**Work required**
Show, in full, each line of the data that contains "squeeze".

[Dataset content Boundary: Start]

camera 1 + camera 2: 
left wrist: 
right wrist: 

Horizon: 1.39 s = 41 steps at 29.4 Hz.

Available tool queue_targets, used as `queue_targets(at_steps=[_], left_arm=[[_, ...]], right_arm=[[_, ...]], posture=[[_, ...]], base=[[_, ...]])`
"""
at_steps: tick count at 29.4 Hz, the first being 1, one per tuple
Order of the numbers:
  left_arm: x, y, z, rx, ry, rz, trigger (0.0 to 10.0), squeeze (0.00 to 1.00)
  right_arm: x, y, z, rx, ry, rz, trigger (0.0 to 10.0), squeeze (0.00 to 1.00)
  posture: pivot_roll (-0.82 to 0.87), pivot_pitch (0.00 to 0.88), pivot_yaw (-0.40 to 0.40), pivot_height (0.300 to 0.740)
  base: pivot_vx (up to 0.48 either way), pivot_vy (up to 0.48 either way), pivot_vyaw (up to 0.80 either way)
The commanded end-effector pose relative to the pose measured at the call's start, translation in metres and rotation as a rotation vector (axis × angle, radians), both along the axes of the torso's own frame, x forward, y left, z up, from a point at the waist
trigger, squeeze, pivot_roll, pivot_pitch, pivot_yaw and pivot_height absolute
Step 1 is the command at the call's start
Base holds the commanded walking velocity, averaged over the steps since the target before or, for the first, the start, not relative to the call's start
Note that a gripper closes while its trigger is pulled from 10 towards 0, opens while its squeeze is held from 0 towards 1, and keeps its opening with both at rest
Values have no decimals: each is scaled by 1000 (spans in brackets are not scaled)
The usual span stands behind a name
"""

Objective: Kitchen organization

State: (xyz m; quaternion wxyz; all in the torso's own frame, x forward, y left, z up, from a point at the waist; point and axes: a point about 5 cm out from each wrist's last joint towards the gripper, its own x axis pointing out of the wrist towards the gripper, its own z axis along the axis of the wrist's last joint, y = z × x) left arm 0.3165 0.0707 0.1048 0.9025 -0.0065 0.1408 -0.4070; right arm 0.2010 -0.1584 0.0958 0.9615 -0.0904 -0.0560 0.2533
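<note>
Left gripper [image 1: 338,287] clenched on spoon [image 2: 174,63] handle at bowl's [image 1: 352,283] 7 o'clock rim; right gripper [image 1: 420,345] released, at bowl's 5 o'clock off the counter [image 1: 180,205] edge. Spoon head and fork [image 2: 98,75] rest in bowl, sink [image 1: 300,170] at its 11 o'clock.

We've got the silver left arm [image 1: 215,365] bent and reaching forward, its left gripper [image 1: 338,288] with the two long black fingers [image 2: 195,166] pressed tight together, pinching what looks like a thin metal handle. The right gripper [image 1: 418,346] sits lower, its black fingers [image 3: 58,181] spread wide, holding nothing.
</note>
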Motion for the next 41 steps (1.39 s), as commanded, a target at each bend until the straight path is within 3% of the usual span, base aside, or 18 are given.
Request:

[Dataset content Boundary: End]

**Result**
  left_arm: x, y, z, rx, ry, rz, trigger (0.0 to 10.0), squeeze (0.00 to 1.00)
  right_arm: x, y, z, rx, ry, rz, trigger (0.0 to 10.0), squeeze (0.00 to 1.00)
trigger, squeeze, pivot_roll, pivot_pitch, pivot_yaw and pivot_height absolute
Note that a gripper closes while its trigger is pulled from 10 towards 0, opens while its squeeze is held from 0 towards 1, and keeps its opening with both at rest

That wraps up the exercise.